## Your objective
Once the pictures are removed, reproduce what is left of the data below exactly.

## Data excerpt
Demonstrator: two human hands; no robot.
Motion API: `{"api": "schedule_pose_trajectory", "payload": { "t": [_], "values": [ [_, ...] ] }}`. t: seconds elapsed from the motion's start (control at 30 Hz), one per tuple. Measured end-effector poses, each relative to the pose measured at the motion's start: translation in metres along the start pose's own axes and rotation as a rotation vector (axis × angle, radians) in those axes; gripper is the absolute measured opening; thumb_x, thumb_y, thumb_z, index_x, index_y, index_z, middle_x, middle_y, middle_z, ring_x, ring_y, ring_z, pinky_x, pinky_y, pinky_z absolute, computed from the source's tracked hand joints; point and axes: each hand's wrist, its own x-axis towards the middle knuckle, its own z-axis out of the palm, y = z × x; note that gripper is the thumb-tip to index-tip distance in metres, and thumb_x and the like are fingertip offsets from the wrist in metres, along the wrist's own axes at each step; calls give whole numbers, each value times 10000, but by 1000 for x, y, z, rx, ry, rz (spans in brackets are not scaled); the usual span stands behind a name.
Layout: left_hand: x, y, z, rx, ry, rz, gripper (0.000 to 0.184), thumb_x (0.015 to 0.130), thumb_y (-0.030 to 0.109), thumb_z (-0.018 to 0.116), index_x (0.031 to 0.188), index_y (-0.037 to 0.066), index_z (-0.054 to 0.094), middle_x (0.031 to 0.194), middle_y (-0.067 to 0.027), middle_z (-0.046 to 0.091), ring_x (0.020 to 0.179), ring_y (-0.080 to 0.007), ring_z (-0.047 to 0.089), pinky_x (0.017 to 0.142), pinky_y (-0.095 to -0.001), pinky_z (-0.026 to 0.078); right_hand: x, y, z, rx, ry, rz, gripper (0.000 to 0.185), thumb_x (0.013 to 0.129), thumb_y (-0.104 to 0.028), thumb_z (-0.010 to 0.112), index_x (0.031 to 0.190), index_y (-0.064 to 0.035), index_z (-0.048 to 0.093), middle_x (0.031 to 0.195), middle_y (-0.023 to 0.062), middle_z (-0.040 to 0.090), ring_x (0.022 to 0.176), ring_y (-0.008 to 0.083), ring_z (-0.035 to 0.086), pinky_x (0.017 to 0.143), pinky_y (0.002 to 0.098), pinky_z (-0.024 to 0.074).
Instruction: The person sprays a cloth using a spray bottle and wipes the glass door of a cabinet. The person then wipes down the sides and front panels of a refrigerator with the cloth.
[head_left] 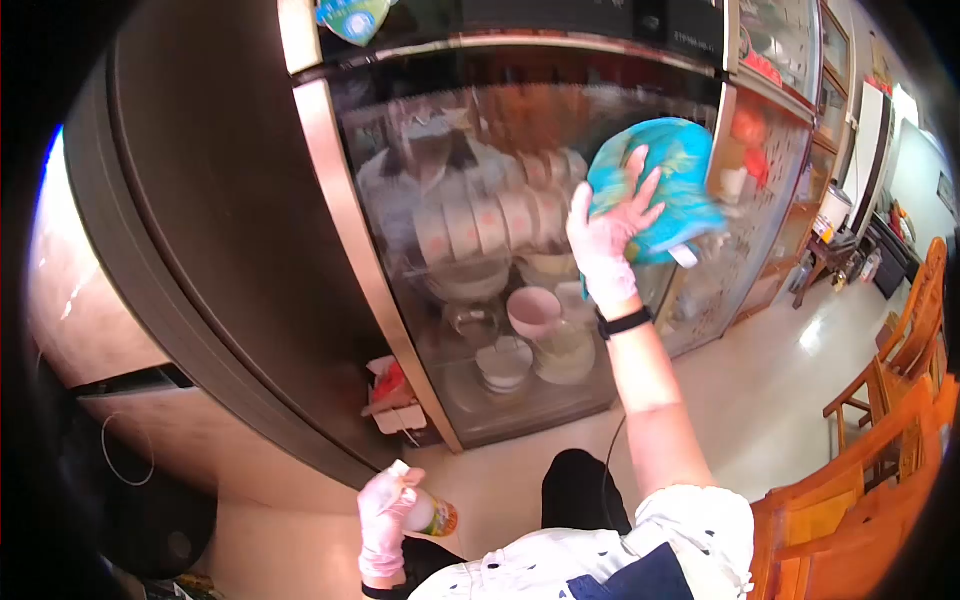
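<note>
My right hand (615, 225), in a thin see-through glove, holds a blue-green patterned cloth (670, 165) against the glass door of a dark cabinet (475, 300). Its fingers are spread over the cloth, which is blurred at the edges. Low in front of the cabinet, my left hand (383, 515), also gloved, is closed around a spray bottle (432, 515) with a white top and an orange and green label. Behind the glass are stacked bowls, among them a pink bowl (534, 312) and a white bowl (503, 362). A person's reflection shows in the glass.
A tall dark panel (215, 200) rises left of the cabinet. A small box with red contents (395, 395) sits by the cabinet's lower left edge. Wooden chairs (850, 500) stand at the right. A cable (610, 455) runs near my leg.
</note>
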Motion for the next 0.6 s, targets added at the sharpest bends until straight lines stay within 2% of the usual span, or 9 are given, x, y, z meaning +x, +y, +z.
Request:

## Expected answer
Demonstrator: two human hands; no robot.
Motion API: `{"api": "schedule_pose_trajectory", "payload": { "t": [_], "values": [ [_, ...] ] }}`. t: seconds elapsed from the motion's start (control at 30 Hz), one per tuple. Measured end-effector poses, each relative to the pose measured at the motion's start: translation in metres along the start pose's own axes and rotation as a rotation vector (axis × angle, radians) in those axes; gripper is the absolute measured opening; thumb_x, thumb_y, thumb_z, index_x, index_y, index_z, middle_x, middle_y, middle_z, ring_x, ring_y, ring_z, pinky_x, pinky_y, pinky_z absolute, computed from the source's tracked hand joints; point and axes: each hand's wrist, its own x-axis towards the middle knuckle, its own z-axis out of the palm, y = z × x; note that gripper is the thumb-tip to index-tip distance in metres, and thumb_x and the like are fingertip offsets from the wrist in metres, along the wrist's own axes at each step; calls give whole numbers, each value times 10000, but by 1000 for x, y, z, rx, ry, rz (spans in brackets are not scaled); the usual span stands behind a name.
Layout: left_hand: x, y, z, rx, ry, rz, gripper (0.000 to 0.184), thumb_x (0.015 to 0.130), thumb_y (-0.030 to 0.109), thumb_z (-0.018 to 0.116), index_x (0.031 to 0.188), index_y (-0.037 to 0.066), index_z (-0.054 to 0.094), middle_x (0.031 to 0.194), middle_y (-0.067 to 0.027), middle_z (-0.046 to 0.091), ring_x (0.020 to 0.179), ring_y (-0.080 to 0.007), ring_z (-0.047 to 0.089), pinky_x (0.017 to 0.142), pinky_y (-0.095 to -0.001), pinky_z (-0.026 to 0.078); right_hand: x, y, z, rx, ry, rz, gripper (0.000 to 0.185), thumb_x (0.013 to 0.129), thumb_y (-0.104 to 0.028), thumb_z (-0.010 to 0.112), index_x (0.031 to 0.190), index_y (-0.064 to 0.035), index_z (-0.048 to 0.093), middle_x (0.031 to 0.195), middle_y (-0.023 to 0.062), middle_z (-0.040 to 0.090), ring_x (0.022 to 0.176), ring_y (-0.008 to 0.083), ring_z (-0.035 to 0.086), pinky_x (0.017 to 0.143), pinky_y (0.002 to 0.098), pinky_z (-0.024 to 0.074).
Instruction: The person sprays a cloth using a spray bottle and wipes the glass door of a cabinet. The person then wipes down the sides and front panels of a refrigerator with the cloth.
[head_left] 
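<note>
My right hand (615, 225), in a thin see-through glove, holds a blue-green patterned cloth (670, 165) against the glass door of a dark cabinet (475, 300). Its fingers are spread over the cloth, which is blurred at the edges. Low in front of the cabinet, my left hand (383, 515), also gloved, is closed around a spray bottle (432, 515) with a white top and an orange and green label. Behind the glass are stacked bowls, among them a pink bowl (534, 312) and a white bowl (503, 362). A person's reflection shows in the glass.
A tall dark panel (215, 200) rises left of the cabinet. A small box with red contents (395, 395) sits by the cabinet's lower left edge. Wooden chairs (850, 500) stand at the right. A cable (610, 455) runs near my leg.
</note>
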Motion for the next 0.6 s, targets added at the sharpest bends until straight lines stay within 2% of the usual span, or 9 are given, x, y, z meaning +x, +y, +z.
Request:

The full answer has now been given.